Fr. Roger J. Landry
Carmelite Monastery of Our Mother of Mercy and Saint Joseph
Alexandria, South Dakota
Ash Wednesday, Extraordinary Form
March 2, 2022
Joel 2:12-19, Matt 6:16-21
To listen to an audio recording of today’s homily, please click below:
https://traffic.libsyn.com/secure/catholicpreaching/3.2.22_EF_Homily_1.mp3
The following text guided the homily:
* The message of Ash Wednesday is given to us by the Prophet Joel: “Return to me with your whole heart.” Our God is who “gracious and merciful, slow to anger, rich in kindness and relenting in punishment,” summons us to come back to him not half-heartedly, but with our whole heart. This calling means several things:
* To return to him with love, indeed, all of our love. Sometimes we can approach the Lord out of a sense of duty, we can go through the motions, we can even regard him with fear. He fills us with his love so that we can indeed approach him with love.
* To return to him with purity of heart. We can’t love him with our whole heart if our heart is set on other objects, full worldly cares and anxieties, the lure of earthly pleasures or even spiritual goods like consolations. We can’t come back if our heart carries the baggage of sinful desires consented to.

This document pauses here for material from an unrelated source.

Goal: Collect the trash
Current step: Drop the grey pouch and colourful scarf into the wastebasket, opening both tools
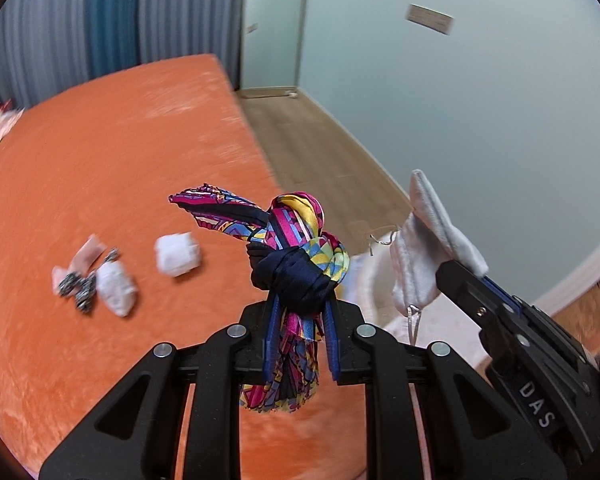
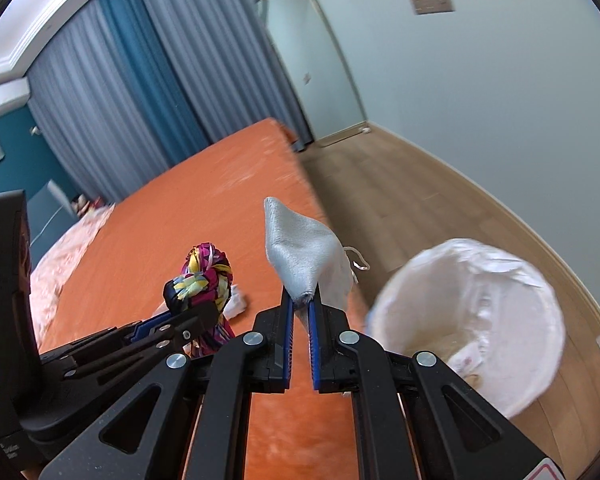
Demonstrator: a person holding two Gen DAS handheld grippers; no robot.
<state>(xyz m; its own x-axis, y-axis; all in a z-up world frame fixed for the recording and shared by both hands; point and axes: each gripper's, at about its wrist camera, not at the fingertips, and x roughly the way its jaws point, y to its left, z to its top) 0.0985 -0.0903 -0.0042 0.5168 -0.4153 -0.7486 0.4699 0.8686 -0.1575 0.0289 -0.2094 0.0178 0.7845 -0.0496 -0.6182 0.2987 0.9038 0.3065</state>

* To return to him with the whole of our being. In the Bible, the heart always symbolizes the core of the person, where reason, will and emotions converge. The Lord wants us back body and soul fully.
* To return to him with courage. He wants us not to lose heart, but to be lionhearted in hearing and heeding his call to a spiritual renewal. He wants us to put our heart into the good fight, to be valiant in the Lenten discipline he gives us to make us greater disciples.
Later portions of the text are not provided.